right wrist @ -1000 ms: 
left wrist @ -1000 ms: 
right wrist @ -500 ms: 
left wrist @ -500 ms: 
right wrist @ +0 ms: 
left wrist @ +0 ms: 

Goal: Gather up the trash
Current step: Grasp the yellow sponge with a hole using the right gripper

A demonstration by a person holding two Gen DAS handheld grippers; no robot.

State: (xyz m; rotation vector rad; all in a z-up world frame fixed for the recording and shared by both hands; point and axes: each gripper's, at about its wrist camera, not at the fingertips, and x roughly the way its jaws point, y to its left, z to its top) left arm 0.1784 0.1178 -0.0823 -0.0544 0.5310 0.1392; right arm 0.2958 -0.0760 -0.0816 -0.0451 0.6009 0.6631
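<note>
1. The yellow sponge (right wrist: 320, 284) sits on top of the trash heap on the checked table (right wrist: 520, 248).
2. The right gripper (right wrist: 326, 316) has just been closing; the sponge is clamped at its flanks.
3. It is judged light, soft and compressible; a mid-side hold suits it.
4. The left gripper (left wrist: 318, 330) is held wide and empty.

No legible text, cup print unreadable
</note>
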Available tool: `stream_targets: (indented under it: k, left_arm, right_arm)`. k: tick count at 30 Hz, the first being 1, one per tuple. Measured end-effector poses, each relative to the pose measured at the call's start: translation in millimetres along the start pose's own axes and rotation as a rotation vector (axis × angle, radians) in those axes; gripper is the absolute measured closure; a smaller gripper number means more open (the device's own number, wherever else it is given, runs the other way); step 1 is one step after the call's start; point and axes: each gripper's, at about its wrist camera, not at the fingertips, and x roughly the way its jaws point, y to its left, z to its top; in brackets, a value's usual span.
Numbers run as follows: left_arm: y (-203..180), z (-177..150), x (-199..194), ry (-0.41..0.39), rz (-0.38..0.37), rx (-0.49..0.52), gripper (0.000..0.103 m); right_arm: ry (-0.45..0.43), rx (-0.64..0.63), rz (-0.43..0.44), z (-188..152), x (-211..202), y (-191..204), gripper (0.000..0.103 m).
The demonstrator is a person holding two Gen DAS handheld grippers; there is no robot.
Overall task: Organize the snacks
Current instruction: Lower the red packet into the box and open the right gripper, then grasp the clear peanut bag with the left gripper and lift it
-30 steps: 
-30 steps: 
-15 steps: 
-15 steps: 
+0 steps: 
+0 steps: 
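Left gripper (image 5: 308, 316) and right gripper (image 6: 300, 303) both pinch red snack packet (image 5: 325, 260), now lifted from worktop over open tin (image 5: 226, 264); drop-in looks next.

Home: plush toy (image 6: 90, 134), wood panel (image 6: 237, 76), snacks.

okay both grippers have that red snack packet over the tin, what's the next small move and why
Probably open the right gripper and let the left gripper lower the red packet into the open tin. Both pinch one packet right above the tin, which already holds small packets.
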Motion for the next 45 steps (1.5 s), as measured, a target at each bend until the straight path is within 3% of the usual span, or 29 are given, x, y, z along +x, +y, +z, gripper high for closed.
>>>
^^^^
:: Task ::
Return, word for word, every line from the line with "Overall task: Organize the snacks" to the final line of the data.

:: Response ::
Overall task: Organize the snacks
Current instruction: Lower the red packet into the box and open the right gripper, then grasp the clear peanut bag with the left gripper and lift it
-30 steps: 
-30 steps: 
-15 steps: 
-15 steps: 
+0 steps: 
+0 steps: 
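Left gripper (image 5: 308, 316) and right gripper (image 6: 300, 303) both pinch red snack packet (image 5: 325, 260), now lifted from worktop over open tin (image 5: 226, 264); drop-in looks next.

Home: plush toy (image 6: 90, 134), wood panel (image 6: 237, 76), snacks.

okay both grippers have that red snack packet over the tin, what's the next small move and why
Probably open the right gripper and let the left gripper lower the red packet into the open tin. Both pinch one packet right above the tin, which already holds small packets.
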Motion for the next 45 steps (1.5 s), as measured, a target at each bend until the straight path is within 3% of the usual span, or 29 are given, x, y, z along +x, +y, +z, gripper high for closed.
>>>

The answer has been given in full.